- _Work request_:
Return the whole listing, keeping every character the same.

- _Data excerpt_:
━━━━━━━━

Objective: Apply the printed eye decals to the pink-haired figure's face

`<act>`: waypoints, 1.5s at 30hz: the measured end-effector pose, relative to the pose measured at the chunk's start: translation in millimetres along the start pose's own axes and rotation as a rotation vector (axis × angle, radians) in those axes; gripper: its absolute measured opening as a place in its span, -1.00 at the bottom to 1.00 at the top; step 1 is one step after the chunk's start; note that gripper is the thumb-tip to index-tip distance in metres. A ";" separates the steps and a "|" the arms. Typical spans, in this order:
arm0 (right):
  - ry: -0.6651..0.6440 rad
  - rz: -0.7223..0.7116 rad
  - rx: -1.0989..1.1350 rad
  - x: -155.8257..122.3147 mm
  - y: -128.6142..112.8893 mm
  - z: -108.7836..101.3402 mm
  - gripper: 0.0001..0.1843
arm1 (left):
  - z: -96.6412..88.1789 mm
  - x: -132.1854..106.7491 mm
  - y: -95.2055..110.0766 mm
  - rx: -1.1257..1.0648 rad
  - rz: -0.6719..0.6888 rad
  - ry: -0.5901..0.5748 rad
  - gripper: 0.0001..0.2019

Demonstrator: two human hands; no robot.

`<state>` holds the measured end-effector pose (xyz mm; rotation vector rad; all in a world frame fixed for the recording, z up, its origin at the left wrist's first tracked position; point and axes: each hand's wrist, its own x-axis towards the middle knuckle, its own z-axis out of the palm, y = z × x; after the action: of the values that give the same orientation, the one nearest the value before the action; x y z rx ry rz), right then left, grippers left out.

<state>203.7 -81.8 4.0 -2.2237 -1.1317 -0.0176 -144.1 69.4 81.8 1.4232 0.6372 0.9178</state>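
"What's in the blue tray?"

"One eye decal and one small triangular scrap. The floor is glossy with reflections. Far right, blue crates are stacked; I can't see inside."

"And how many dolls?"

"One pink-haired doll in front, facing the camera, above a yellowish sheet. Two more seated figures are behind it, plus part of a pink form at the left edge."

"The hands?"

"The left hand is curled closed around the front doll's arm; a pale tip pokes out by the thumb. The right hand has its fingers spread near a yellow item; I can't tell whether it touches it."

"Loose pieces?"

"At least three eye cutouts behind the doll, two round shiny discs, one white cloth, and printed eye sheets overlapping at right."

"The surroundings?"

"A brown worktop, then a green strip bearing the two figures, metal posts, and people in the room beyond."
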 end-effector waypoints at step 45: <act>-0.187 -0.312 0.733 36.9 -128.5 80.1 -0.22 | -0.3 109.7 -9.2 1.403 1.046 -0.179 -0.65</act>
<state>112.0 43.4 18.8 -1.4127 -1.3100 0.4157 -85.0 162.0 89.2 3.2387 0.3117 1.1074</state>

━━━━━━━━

- _Solution to the problem_:
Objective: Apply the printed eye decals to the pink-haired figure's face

`<act>`: waypoints, 1.5s at 30hz: the measured end-effector pose, relative to the pose measured at the chunk's start: translation in millimetres along the start pose's own axes and rotation as a rotation vector (axis × angle, radians) in those axes; gripper: its absolute measured opening as a place in its span, -1.00 at the bottom to 1.00 at the top; step 1 is one step after the chunk's start; note that gripper is the thumb-tip to index-tip distance in metres. A ";" separates the steps and a "|" the arms. Typical spans, in this order:
arm0 (right):
  - ry: -0.6651..0.6440 rad
  - rz: -0.7223..0.7116 rad
  - rx: -1.0989..1.1350 rad
  - x: -155.8257..122.3147 mm
  - y: -128.6142..112.8893 mm
  - z: -108.7836..101.3402 mm
  - gripper: 0.0001..0.1843
arm1 (left):
  - z: -96.6412..88.1789 mm
  - x: -132.1854..106.7491 mm
  - y: -95.2055..110.0766 mm
  - rx: -1.1257..1.0648 rad
  - rz: -0.6719..0.6888 rad
  - ry: -0.5901..0.5748 rad
  - gripper: 0.0001..0.2019

Demonstrator: two human hands; no robot.

`<state>` holds the measured end-effector pose (xyz mm; rotation vector rad; all in a world frame fixed for the recording, z up, its origin at the left wrist's first tracked position; point and axes: each hand's wrist, its own x-axis towards the middle knuckle, its own z-axis out of the palm, y = z × x; after the action: of the values that give the same orientation, the one nearest the value before the action; x y z rx ry rz), right then left, grippers left out.

<state>203.7 -81.8 4.0 -2.2237 -1.1317 -0.0176 -144.1 69.4 81.8 1.4232 0.6372 0.9178</state>
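"What's in the blue tray?"

"One eye decal and one small triangular scrap. The floor is glossy with reflections. Far right, blue crates are stacked; I can't see inside."

"And how many dolls?"

"One pink-haired doll in front, facing the camera, above a yellowish sheet. Two more seated figures are behind it, plus part of a pink form at the left edge."

"The hands?"

"The left hand is curled closed around the front doll's arm; a pale tip pokes out by the thumb. The right hand has its fingers spread near a yellow item; I can't tell whether it touches it."

"Loose pieces?"

"At least three eye cutouts behind the doll, two round shiny discs, one white cloth, and printed eye sheets overlapping at right."

"The surroundings?"

"A brown worktop, then a green strip bearing the two figures, metal posts, and people in the room beyond."
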 end-effector waypoints at step 45: <act>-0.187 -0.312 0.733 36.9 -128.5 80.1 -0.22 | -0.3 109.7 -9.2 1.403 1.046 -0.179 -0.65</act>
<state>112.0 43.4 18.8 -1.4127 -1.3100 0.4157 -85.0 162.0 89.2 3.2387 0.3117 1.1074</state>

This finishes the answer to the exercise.